Theory of the Hypnotic State

Very many so called theories of hypnosis have been propounded, but few of them demand serious consideration. One author ascribes all the symptoms to cerebral anaemia, another to cerebral congestion, a third to temporary suppression of the functions of the cerebrum, a fourth to abnormal cerebral excitability, a fifth to the independent functioning of one hemisphere. Another seeks to explain all the facts by saying that in hypnosis our normal consciousness disappears and is replaced by a dream-consciousness; and yet another by the assumption that every human organism comprises two mental selves or personalities, a normal one and one which only comes into activity during sleep and hypnosis. Most of these "theories" would, even if true, carry us but a little way towards a complete understanding of the facts.

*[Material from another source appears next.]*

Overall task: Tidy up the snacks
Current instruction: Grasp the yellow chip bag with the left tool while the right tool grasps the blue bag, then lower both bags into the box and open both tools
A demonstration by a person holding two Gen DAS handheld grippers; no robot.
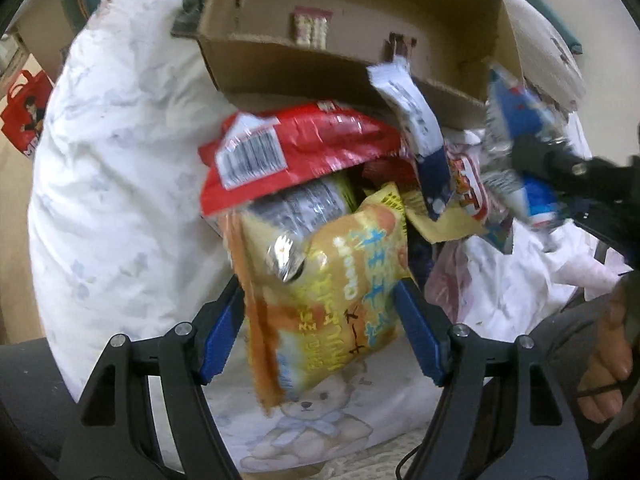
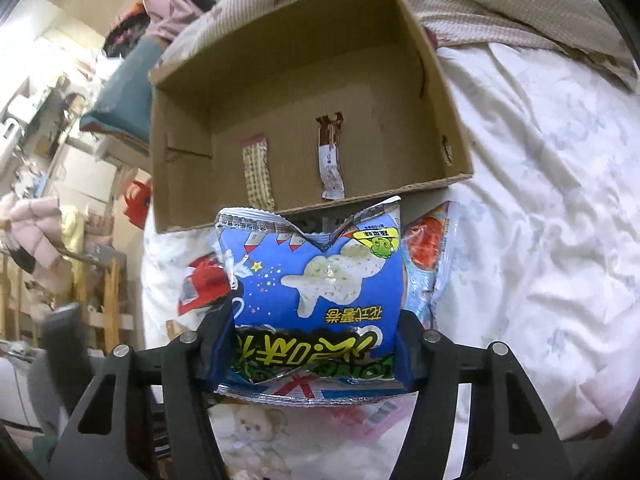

There is, however, one theory or principle of explanation which is now gradually taking shape under the hands of a number of the more penetrating workers in this field, and which does seem to render intelligible many of the principle facts. This is the theory of mental dissociation. It is clear that a theory of hypnosis must attempt to give some account of the peculiar condition of the brain which is undoubtedly present as an essential feature of the state. It is therefore not enough to say with Bernheim that hypnosis is a state of abnormally increased suggestibility produced by suggestion; nor is it enough, though it is partially true, to say that it is a state of mono-ideism or one of abnormally great concentration of attention. Any theory must be stated in terms of physiological psychology, it must take account of both the psychical and the nervous peculiarities of the hypnotic state; it must exhibit the physiological condition as in some degree similar to that obtaining in normal sleep; but principally it must account for that abnormally great receptivity for ideas, and that abnormally intense and effective operation of ideas so received, which constitute abnormally great suggestibility.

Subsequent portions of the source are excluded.